Narrator:Sol System: Humanity's first home.
Tagon:Breya, would you pick an orbit for us?
Narrator:With five inhabitable planets to choose from, It's currently the center of human civilization.
Schlock:Oooh, pick Mars! Babes on beaches!
Thurl:Europa! Let's go ice fishing!
Ennesby:Venus! I want to see the rain forests!
Ch'vorthq:Luna! We can go hang gliding in low gravity!
Narrator:A thousand years of terraforming has worked wonders
Breya:Sorry, troops. This is a working stop, not a vacation. We're headed for Earth.
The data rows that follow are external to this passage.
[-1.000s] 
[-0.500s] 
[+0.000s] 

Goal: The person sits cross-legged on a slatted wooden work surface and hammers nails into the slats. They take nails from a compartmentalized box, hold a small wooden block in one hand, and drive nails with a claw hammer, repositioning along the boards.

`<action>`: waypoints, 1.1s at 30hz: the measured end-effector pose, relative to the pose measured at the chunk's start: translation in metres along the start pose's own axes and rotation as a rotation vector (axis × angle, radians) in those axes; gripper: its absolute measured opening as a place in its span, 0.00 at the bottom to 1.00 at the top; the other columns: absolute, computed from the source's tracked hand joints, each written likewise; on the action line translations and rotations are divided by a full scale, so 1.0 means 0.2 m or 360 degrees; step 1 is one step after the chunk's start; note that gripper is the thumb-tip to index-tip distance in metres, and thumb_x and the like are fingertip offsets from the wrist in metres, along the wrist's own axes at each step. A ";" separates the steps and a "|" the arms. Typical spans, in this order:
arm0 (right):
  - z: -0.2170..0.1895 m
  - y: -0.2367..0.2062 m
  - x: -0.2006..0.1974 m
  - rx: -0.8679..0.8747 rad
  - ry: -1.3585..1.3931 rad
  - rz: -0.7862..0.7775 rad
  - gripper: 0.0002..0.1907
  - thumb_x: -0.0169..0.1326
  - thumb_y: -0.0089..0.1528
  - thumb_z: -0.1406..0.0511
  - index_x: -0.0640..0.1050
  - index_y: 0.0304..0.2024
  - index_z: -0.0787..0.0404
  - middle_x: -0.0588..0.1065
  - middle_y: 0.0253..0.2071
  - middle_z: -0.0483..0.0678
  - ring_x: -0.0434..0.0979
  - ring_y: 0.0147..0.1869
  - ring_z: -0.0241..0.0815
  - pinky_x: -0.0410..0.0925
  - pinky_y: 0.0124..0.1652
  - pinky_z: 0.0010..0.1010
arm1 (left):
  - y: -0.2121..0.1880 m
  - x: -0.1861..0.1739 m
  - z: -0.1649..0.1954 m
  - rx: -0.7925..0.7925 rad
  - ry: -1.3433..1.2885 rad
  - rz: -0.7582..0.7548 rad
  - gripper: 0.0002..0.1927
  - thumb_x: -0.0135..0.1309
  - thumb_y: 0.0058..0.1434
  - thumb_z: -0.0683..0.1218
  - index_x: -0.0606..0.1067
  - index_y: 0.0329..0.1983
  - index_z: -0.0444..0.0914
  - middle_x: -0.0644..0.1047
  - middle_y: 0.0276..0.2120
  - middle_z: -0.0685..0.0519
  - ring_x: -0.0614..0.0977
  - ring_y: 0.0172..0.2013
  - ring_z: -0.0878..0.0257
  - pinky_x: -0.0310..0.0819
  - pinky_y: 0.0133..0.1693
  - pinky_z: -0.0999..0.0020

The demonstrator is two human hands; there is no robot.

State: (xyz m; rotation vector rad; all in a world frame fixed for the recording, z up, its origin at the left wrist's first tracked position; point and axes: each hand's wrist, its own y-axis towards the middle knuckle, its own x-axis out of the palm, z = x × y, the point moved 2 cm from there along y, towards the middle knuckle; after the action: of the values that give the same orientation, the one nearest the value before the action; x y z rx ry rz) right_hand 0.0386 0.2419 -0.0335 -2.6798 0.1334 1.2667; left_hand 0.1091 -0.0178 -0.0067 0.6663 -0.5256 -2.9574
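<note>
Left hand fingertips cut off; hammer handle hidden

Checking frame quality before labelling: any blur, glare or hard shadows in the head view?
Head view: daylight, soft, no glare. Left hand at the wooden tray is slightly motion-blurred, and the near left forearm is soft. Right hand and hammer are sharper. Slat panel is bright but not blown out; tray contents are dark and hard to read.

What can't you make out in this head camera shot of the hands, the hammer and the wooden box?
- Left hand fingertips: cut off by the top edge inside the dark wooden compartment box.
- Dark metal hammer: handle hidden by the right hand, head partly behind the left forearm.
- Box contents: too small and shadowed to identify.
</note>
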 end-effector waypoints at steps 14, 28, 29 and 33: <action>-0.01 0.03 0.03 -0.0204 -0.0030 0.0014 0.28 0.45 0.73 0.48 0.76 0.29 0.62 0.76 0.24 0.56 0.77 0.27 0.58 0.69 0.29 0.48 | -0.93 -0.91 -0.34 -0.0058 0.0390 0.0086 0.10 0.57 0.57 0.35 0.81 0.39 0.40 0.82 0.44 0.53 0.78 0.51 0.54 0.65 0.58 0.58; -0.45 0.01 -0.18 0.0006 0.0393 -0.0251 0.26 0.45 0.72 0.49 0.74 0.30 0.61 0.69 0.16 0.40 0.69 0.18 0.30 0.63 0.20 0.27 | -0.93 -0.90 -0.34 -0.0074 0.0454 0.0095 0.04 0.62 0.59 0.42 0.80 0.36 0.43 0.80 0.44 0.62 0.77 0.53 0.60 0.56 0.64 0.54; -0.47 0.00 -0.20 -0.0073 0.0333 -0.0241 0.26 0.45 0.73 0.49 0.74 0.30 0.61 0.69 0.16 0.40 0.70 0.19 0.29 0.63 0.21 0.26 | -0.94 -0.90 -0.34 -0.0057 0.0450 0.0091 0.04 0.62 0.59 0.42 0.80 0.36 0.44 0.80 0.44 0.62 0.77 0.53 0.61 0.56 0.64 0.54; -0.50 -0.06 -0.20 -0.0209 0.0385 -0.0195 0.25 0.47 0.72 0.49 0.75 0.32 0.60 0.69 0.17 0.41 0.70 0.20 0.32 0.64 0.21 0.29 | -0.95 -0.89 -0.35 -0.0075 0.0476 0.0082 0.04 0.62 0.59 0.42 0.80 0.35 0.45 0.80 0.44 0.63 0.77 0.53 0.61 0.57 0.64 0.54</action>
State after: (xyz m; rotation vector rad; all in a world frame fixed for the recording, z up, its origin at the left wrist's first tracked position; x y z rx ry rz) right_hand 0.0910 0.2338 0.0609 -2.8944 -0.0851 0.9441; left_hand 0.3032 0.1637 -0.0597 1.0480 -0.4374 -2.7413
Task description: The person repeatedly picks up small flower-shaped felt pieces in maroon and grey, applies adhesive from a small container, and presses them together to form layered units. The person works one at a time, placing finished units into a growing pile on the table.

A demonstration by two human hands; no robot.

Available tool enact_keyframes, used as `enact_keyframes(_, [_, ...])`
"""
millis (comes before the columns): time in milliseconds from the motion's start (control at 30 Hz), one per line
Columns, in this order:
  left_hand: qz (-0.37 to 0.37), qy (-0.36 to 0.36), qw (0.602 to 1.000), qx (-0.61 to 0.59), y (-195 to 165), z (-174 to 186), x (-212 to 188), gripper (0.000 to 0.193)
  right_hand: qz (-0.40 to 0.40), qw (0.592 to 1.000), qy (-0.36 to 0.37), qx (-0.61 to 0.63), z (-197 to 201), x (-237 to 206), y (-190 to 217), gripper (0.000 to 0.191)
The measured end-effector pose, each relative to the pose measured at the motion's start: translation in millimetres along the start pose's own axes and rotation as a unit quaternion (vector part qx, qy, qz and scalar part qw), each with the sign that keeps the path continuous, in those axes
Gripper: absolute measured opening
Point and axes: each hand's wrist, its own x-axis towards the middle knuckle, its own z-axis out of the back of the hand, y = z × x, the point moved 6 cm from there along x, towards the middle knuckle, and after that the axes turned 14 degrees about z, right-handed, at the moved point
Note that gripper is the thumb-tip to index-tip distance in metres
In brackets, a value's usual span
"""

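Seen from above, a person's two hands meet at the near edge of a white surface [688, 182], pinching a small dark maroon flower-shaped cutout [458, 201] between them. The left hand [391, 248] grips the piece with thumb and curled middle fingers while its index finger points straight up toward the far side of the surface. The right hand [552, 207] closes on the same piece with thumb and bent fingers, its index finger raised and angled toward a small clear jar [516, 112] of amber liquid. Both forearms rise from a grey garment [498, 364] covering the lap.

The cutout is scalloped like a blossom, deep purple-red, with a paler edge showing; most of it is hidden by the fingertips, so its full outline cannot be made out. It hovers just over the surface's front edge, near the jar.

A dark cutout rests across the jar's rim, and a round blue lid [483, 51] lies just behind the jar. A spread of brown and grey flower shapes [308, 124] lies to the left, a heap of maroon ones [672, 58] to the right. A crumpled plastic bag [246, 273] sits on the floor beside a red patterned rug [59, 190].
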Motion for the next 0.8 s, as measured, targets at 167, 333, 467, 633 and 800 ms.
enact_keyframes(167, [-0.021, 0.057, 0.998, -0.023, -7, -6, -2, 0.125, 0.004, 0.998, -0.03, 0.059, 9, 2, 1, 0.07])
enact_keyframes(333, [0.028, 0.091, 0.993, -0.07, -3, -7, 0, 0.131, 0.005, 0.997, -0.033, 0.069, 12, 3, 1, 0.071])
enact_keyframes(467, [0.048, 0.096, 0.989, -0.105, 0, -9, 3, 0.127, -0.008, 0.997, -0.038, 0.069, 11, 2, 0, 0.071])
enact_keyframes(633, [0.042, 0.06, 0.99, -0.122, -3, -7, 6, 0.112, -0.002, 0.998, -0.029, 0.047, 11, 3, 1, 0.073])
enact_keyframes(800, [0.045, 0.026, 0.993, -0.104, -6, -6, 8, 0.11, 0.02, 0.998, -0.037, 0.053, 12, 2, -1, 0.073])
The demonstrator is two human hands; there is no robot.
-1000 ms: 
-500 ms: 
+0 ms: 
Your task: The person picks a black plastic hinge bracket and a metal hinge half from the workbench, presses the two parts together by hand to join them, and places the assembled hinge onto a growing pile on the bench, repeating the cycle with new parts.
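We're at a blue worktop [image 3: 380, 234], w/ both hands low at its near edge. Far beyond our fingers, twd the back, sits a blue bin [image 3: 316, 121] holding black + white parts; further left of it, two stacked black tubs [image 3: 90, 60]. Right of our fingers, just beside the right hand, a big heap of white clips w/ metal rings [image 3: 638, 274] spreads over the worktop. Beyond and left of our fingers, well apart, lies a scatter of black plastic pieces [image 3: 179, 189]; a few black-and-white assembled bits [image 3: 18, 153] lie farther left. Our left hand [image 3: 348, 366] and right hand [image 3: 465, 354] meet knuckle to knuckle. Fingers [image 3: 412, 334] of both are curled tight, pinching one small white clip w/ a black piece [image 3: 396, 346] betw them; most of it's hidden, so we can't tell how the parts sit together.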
Breya:Besides, I want to go shopping.
Narrator:The more things change, the more they stay the same
Footnote:While most 31st-century humans agree that the last thousand years have been pretty good to the species, and to the various environments found in Sol System, there have been some bitter, bitter disputes. Humanity needed space, and so did the many diverse species of earth, and by terraforming Mars, Venus, Europa, and Luna, new habitats and ecosystems were created. Unfortunately, a few alien ones were destroyed. Granted, there wasn't much life there to begin with, and none of it was intelligent (at least not intelligent enough to file a formal complaint with the UN Council on Terraforming), but the ecologists still argued that we had no right to do what we did. The reintroduction of species to the overall gene-pool was also a matter of dispute. Kids were happy to see dinosaurs and wooly mammoths at long last, and the dodo's return to the dinner plate was welcome, but again, there were those who argued that no matter what the overall public good, messing around with nature is wrong. Entire political parties rose to power on the basis of their convincing arguments surrounding the issues of terraforming, habitatification, de-extinction, and specie-tweaking. The one thing everyone agreed on, however, was that genetically granting sapience to african elephants was a mistake.